In the early days of autumn, I began my micro-internship with the National Trust Partnership, researching the presence of people of colour in the Trust’s collection. The opportunity is part of long-term efforts in the organisation to address the colonial legacies of its properties and collections, a project which has gained new and important urgency with the global Black Lives Matter protests. As an intern, I was assigned several artworks in which there was a depiction of a person of colour, most often based on derogatory and essentialising stereotypes and used as signs of white wealth and power in the work. My research quickly made me think of the portraitist scholar Marcia Pointon’s questioning of whether it is even possible for the enslaved person, who has no identity in the image, to be represented in the genre of portraiture that relies on the subjectivity of the sitters. After the internship ended, I am still grappling with such questions, wondering how we, as contemporary viewers, can re-claim their personhood. Is that a utopian fantasy?

After a summer of reading plenty of Saidiya Hartman’s work, I carefully listened to her important remark that it is tempting to fill in the gaps and to provide closure where there is none and create a witness to the lives that were not visible - but that is not a productive way forward. My research in the Trust's collections showed that there is an emptiness in the archive, as it lacks the works by the enslaved people themselves and holds no records of their lived experiences. How we can turn such absences into a presence and speak of the missing parts today? How can we handle narrative inequality and speak differently about the depicted people of colour than what the artwork perhaps “wants”? 

One of the works I was assigned was the engraving George Clive and His Family with an Indian Maid by Samuel William Reynolds (after Sir Joshua Reynolds) but quickly found that it was wrongly identified in the National Trust’s collection. New research suggests (by Charlotte and Gwendolen Mitchell, amongst others) that it is a portrait of Jane Austen's uncle Tysoe Saul Hancock (doctor and merchant); his wife Philadelphia, their child Eliza, and Clarinda, their Indian enslaved maid. The research shows that it was painted in London in 1765 following the Hancocks' return to London from India, where Clarinda accompanied them. This example shows the strength of new research, which we can then use to change how the engraving is labelled. In mentioning Clarinda by her name, she is no longer defined by her status as an anonymous enslaved woman but instead recognised as an individual with a life story, a small yet powerful gesture.

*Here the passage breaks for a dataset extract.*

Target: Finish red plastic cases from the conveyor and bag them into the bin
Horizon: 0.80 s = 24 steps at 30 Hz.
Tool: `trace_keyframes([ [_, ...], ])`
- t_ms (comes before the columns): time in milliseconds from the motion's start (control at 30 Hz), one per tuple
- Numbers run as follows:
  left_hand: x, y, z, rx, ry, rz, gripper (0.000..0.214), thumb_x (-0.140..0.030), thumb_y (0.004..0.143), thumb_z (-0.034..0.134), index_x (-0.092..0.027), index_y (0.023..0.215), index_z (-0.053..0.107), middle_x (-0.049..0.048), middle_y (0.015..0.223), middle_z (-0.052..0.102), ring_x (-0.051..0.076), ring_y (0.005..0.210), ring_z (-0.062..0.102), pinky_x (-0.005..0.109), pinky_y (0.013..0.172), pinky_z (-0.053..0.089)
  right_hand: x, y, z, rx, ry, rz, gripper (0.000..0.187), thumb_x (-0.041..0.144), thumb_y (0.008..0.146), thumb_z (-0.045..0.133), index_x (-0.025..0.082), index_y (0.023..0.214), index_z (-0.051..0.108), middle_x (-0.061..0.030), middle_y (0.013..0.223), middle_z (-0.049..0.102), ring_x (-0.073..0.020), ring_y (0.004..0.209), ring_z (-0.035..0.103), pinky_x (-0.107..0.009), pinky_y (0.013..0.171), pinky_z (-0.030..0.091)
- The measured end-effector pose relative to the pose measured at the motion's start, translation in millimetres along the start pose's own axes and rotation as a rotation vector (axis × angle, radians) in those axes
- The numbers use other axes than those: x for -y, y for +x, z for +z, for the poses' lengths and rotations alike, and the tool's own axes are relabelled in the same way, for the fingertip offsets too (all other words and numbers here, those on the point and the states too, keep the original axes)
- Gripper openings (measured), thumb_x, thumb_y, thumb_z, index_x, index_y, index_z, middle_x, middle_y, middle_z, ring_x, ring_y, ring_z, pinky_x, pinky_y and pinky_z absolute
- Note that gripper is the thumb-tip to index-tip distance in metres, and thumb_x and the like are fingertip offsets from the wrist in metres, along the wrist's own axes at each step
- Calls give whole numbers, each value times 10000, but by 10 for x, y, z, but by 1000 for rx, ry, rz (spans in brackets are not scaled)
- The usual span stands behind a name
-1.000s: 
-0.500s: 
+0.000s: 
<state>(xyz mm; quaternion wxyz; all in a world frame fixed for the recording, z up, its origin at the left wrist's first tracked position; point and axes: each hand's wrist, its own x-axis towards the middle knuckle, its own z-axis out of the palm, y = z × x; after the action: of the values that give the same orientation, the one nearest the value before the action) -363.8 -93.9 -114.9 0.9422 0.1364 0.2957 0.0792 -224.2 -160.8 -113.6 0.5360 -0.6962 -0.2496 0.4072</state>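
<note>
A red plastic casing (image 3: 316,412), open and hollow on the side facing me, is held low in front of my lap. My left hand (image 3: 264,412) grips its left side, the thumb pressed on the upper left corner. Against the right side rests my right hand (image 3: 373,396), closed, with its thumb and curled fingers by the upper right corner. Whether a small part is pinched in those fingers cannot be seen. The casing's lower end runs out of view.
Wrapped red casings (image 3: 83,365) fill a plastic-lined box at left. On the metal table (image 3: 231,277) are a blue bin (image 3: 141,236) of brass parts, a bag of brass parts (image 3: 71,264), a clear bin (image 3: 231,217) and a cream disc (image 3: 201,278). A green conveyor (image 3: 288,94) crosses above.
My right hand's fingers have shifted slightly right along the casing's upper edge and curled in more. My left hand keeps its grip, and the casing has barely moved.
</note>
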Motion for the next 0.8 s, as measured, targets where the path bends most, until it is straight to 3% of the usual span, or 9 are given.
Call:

Due to the on-going coronavirus pandemic, we worked remotely and online without access to physical archives. The internship confirmed the wealth of knowledge to be found on the World Wide Web, but more significantly, it showed its limitations. It is the archives of the estates that power research and allow us (after a lot of digging and frustration) to challenge established discourses of how history is written and read, finding new paths in the material of the past - a material that also presents what the histories were not found necessary to write down.

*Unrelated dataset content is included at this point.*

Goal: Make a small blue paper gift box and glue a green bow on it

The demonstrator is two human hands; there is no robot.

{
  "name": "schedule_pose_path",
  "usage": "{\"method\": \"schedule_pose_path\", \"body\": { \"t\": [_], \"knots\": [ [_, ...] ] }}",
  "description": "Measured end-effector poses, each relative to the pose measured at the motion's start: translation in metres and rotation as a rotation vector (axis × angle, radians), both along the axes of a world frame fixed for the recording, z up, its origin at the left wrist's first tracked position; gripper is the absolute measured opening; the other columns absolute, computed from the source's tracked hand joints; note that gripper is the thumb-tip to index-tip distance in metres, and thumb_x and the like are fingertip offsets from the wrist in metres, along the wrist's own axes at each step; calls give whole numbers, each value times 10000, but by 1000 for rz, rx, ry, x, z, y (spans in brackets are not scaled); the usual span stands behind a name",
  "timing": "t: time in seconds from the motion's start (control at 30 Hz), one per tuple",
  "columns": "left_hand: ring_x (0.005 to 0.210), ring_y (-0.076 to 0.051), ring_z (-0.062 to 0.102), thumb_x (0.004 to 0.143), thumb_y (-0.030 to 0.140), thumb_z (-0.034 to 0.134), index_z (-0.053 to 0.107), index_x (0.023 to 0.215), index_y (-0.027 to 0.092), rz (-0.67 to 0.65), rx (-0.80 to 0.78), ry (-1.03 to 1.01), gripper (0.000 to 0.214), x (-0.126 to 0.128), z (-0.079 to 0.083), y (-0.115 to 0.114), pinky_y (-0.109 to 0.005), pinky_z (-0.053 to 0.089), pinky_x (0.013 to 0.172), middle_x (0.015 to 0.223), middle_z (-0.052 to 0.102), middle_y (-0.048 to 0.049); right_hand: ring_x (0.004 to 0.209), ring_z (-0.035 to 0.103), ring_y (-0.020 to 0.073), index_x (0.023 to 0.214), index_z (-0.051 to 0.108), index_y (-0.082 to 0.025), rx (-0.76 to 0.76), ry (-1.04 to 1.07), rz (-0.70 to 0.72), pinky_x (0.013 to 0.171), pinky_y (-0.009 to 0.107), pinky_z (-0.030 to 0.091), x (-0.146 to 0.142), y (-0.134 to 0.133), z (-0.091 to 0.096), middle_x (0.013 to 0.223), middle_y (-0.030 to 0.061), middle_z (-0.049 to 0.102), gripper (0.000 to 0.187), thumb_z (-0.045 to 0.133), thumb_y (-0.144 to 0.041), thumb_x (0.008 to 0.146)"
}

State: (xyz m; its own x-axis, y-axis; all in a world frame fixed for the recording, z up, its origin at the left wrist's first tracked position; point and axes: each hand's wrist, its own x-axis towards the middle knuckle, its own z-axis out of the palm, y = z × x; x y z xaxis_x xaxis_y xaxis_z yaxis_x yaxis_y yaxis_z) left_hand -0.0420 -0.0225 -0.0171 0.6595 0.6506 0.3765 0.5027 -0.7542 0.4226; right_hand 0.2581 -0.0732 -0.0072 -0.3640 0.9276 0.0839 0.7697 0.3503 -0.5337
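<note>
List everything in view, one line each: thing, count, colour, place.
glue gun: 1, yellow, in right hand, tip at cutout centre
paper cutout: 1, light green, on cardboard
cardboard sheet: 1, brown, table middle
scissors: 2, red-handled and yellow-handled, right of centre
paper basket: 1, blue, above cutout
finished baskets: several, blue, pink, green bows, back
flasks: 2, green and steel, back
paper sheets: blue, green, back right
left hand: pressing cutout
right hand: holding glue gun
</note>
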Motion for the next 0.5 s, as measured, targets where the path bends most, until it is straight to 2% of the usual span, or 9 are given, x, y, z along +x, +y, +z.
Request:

My week as an intern has further amplified the significance of recognising the Trust’s global links to colonialism, and the need to find ways to “see” and talk about artworks in a welcoming environment for everyone; a project that I am proud to have been a very small part of.


Helena Erikstrup recently finished her MSt in History of Art and Visual Culture and will commerce her DPhil studies in History of Art at University of Oxford this October.


Find out more about the National Trust Partnership here.

Find out more about the TORCH Heritage Programme here.

A painted family portrait, with drapery and scenic landscape in the background. Parents stand on either side of their child who is standing on a chair, supported by a woman leaning forward holding the child's dress.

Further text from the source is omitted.